Before going further with a NumFOCUS application, I'd like to clarify the technical challenges of the C API vs. pybind11 approaches. TBH I'm not sure to have the full capacity of going deep into either the design of a S2 C API or heavy customization of pybind11 internals, especially within the context of a NumFOCUS small development grant.

brendan-ward commented 2 years ago

@paleolimbot I'd be curious about your thoughts on a shared C API against S2 that could be leveraged for both Python, sf, and anything else that can use a C API. It looks like some of the code already in sf could be leveraged to get this started (per your thinking in r-spatial/s2#160).

Specifically, if this is something of interest to the broader community, should we try and take this up directly with S2? Long term, it seems ideal that the C API lives inside that project, as it does with GEOS, and given the approach with GEOS it seems also reasonable that it not be expected to have full coverage of the underlying C++ API, at least not initially.

However, that might lead to other challenges:

Since it looks like sf has already taken the vendor and partially wrap with C API approach, we'd be curious about the maintenance effort there as we think through our approach here.

jorisvandenbossche commented 2 years ago

From watching the FOSS4G talk of @paleolimbot mentioned above (https://www.youtube.com/watch?v=zqRhF2XM1CE), it is my understanding that the S2 Geometry library itself it quite low level, and all the functionality to work on "simple features" (as what we get from GEOS for planar features) actually lives in the R s2 package.

If that's correct, we shouldn't put effort in directly interfacing with S2, but rather with the C or C++ layer in R's s2. Which would then indeed require making this part of s2 more standalone as outlined in https://github.com/r-spatial/s2/issues/160 / mentioned by Brendan in the comment above.

paleolimbot commented 2 years ago

Thanks all for looping me in here! @jorisvandenbossche is right that anything resembling a GEOS-like interface lives in the R package.

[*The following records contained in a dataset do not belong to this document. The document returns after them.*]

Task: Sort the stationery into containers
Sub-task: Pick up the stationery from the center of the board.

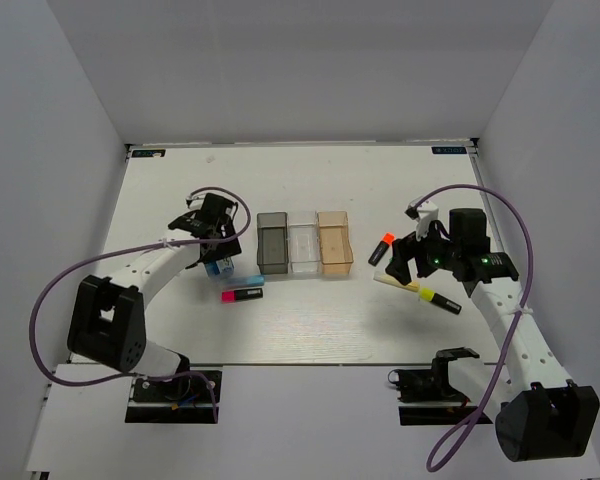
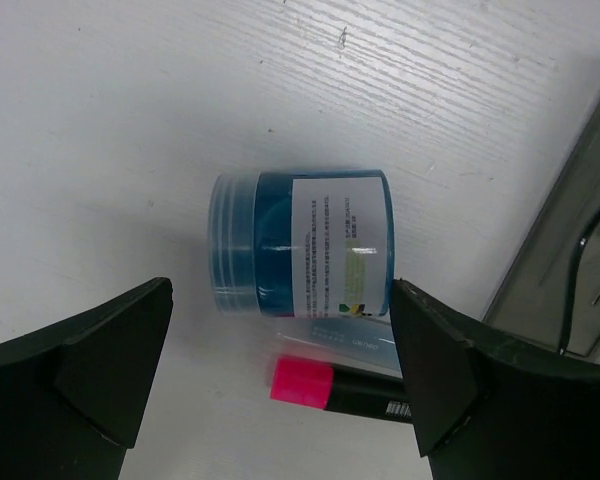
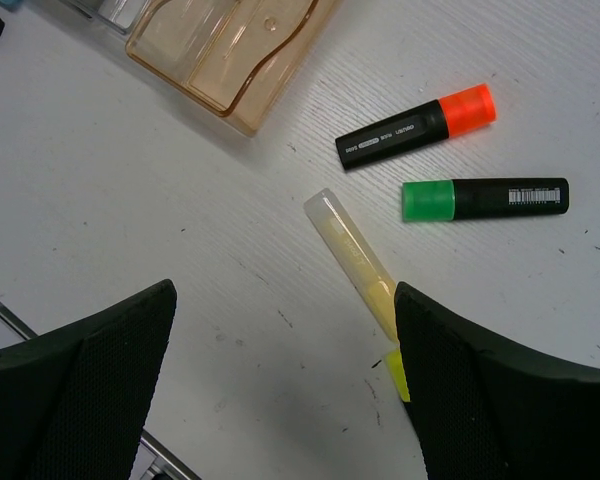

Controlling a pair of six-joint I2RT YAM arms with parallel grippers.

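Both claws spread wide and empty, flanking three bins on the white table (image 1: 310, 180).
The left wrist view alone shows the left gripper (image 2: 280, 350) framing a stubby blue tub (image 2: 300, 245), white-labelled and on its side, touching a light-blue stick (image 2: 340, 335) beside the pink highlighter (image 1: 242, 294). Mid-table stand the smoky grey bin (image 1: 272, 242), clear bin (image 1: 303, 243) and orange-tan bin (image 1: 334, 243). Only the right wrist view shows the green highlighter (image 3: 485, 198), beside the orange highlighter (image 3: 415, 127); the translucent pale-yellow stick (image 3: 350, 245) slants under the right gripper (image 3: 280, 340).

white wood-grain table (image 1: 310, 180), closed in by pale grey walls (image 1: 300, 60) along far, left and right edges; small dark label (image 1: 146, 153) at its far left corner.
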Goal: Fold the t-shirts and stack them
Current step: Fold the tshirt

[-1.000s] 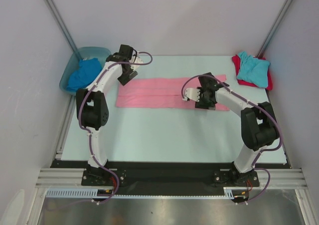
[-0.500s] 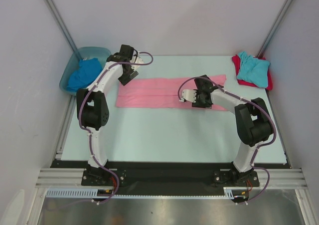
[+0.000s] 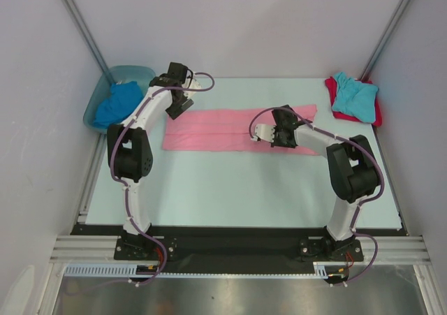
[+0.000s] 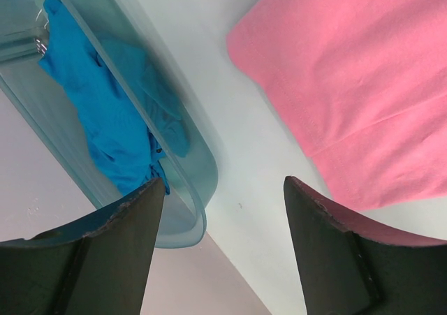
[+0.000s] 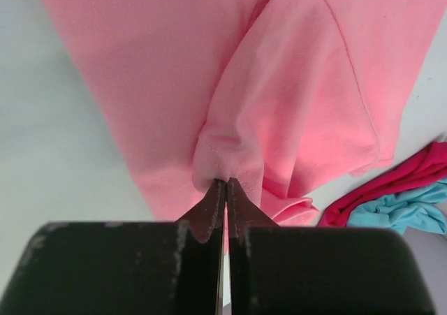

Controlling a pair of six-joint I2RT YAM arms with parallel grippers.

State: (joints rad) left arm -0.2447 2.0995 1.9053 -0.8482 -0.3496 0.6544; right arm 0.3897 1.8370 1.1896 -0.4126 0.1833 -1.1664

More specifically, I copied the BigQuery Geography API (which copies the PostGIS API more or less), because I could test it as I went.

I'm conflicted about a C API for S2 because it robs S2 of some of the things that make it so great (despite the fact that I opened that ticket for myself). That said, S2 C++ is complicated to use and an awesome library that nobody has access to in Python is not doing anybody any good. I have some ideas about how to organize a C API and will give it a try since it seems like there may be interest in helping if I get it started. The nice part about doing this within the S2 R package is that there's near 100% test coverage, although eventually a C API should live elsewhere.

Another approach I've been thinking about is one that operates on vectors of geometries (as ABI-stable C ArrowArrays) rather than individual geometries. Operating on chunks of geometries is nice because you don't have to sacrifice performance on points to support multipolygons (et al.)...you just send more features in a chunk and the implementation can loop without a bunch of tiny allocs or virtual method calls. This depends on the somewhat experimental stuff that Joris, I, and others have been working on with how geometry can be passed around as a struct ArrowArray.

Or a combination of both! I'll start my own C API ticket and see what happens.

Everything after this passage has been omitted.